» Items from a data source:
════
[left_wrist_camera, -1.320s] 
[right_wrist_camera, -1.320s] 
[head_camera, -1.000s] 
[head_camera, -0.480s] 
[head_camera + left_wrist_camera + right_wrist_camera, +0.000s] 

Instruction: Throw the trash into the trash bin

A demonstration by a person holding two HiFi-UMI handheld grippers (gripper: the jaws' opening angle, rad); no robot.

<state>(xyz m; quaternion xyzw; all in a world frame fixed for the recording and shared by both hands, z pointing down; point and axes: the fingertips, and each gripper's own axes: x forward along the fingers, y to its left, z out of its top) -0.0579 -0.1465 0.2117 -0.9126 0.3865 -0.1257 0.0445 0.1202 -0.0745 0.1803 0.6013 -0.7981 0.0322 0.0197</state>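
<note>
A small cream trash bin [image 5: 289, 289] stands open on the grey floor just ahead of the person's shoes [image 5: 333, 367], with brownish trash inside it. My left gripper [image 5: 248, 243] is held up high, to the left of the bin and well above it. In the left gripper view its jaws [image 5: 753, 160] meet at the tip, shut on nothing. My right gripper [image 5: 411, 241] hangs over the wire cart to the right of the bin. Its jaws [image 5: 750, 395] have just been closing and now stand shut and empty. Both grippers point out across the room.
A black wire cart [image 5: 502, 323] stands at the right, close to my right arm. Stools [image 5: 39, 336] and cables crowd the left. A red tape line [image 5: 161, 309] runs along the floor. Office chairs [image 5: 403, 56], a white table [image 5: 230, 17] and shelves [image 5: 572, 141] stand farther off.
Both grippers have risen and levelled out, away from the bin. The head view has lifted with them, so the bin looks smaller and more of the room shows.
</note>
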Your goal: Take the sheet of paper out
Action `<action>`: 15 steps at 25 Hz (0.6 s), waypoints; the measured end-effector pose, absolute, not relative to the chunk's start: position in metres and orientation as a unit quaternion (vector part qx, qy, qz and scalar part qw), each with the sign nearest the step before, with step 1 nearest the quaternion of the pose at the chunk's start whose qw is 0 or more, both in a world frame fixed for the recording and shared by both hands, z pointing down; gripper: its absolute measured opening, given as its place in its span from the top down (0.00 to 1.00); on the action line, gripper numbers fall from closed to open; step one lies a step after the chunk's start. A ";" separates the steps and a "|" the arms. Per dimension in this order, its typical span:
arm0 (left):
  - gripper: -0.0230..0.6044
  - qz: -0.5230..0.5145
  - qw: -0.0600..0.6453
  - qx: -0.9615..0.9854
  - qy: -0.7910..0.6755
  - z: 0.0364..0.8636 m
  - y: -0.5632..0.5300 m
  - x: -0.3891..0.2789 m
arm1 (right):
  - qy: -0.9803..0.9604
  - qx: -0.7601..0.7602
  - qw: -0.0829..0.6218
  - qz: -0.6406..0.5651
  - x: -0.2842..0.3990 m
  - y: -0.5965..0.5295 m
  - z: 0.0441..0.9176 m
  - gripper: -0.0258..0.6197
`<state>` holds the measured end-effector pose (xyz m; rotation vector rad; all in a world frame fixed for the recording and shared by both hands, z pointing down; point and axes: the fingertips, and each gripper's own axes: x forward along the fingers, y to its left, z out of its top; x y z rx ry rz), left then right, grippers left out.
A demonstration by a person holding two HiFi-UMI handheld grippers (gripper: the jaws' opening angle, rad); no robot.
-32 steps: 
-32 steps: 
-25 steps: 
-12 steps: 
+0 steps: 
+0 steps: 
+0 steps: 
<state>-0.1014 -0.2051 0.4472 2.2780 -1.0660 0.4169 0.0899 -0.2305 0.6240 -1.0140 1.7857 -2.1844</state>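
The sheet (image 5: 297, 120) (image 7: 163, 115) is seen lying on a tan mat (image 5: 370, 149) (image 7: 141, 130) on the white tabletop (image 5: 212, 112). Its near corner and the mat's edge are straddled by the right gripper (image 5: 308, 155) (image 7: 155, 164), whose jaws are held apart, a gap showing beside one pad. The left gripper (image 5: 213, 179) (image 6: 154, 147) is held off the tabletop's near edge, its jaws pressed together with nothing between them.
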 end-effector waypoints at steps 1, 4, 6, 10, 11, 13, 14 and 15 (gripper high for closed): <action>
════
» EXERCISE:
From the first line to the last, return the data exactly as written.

» REPLY TO THE EXERCISE:
[left_wrist_camera, -1.320s] 
[right_wrist_camera, -1.320s] 
[head_camera, -1.000s] 
[head_camera, -0.480s] 
[head_camera + left_wrist_camera + right_wrist_camera, +0.000s] 

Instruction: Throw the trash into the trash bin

A demonstration by a person holding two HiFi-UMI handheld grippers (gripper: the jaws' opening angle, rad); no robot.

<state>(xyz m; quaternion xyzw; all in a world frame fixed for the recording and shared by both hands, z pointing down; point and axes: the fingertips, and each gripper's own axes: x forward along the fingers, y to its left, z out of its top) -0.0579 -0.1465 0.2117 -0.9126 0.3865 -0.1257 0.0445 0.1202 -0.0745 0.1803 0.6013 -0.7981 0.0322 0.0197</state>
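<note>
A small cream trash bin [image 5: 289, 289] stands open on the grey floor just ahead of the person's shoes [image 5: 333, 367], with brownish trash inside it. My left gripper [image 5: 248, 243] is held up high, to the left of the bin and well above it. In the left gripper view its jaws [image 5: 753, 160] meet at the tip, shut on nothing. My right gripper [image 5: 411, 241] hangs over the wire cart to the right of the bin. Its jaws [image 5: 750, 395] have just been closing and now stand shut and empty. Both grippers point out across the room.
A black wire cart [image 5: 502, 323] stands at the right, close to my right arm. Stools [image 5: 39, 336] and cables crowd the left. A red tape line [image 5: 161, 309] runs along the floor. Office chairs [image 5: 403, 56], a white table [image 5: 230, 17] and shelves [image 5: 572, 141] stand farther off.
Both grippers have risen and levelled out, away from the bin. The head view has lifted with them, so the bin looks smaller and more of the room shows.
</note>
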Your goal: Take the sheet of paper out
Action `<action>`: 15 steps at 25 Hz (0.6 s), waypoints; the measured end-effector pose, absolute, not relative to the chunk's start: position in metres and orientation as a unit quaternion (vector part qx, qy, qz and scalar part qw), each with the sign nearest the step before, with step 1 nearest the quaternion of the pose at the chunk's start whose qw is 0 or more, both in a world frame fixed for the recording and shared by both hands, z pointing down; gripper: its absolute measured opening, given as its place in its span from the top down (0.00 to 1.00); on the action line, gripper numbers fall from closed to open; step one lies a step after the chunk's start. A ";" separates the steps and a "|" the arms. Per dimension in this order, its typical span:
arm0 (left):
  - gripper: -0.0230..0.6044
  - qz: -0.5230..0.5145
  - qw: -0.0600..0.6453
  - qx: -0.9615..0.9854
  - qy: -0.7910..0.6755
  - z: 0.0364..0.8636 m
  - y: -0.5632..0.5300 m
  - x: -0.3891..0.2789 m
arm1 (right):
  - qy: -0.9803..0.9604
  - qx: -0.7601..0.7602
  - qw: -0.0829..0.6218
  - qz: -0.6406..0.5651
  - x: -0.2842..0.3990 m
  - y: -0.5965..0.5295 m
  - z: 0.0441..0.9176 m
  - gripper: -0.0258..0.6197
`<state>` holds the measured end-effector pose (xyz m; rotation vector rad; all in a world frame fixed for the recording and shared by both hands, z pointing down; point and axes: the fingertips, and each gripper's own axes: x forward along the fingers, y to its left, z out of its top; x y z rx ry rz), left then right, grippers left out.
A demonstration by a person holding two HiFi-UMI handheld grippers (gripper: the jaws' opening angle, rad); no robot.
-32 steps: 
-32 steps: 
-25 steps: 
-12 steps: 
+0 steps: 
+0 steps: 
+0 steps: 
<state>-0.1014 -0.2051 0.4472 2.2780 -1.0660 0.4169 0.0899 -0.2305 0.6240 -1.0140 1.7857 -2.1844</state>
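The sheet (image 5: 297, 120) (image 7: 163, 115) is seen lying on a tan mat (image 5: 370, 149) (image 7: 141, 130) on the white tabletop (image 5: 212, 112). Its near corner and the mat's edge are straddled by the right gripper (image 5: 308, 155) (image 7: 155, 164), whose jaws are held apart, a gap showing beside one pad. The left gripper (image 5: 213, 179) (image 6: 154, 147) is held off the tabletop's near edge, its jaws pressed together with nothing between them.
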 end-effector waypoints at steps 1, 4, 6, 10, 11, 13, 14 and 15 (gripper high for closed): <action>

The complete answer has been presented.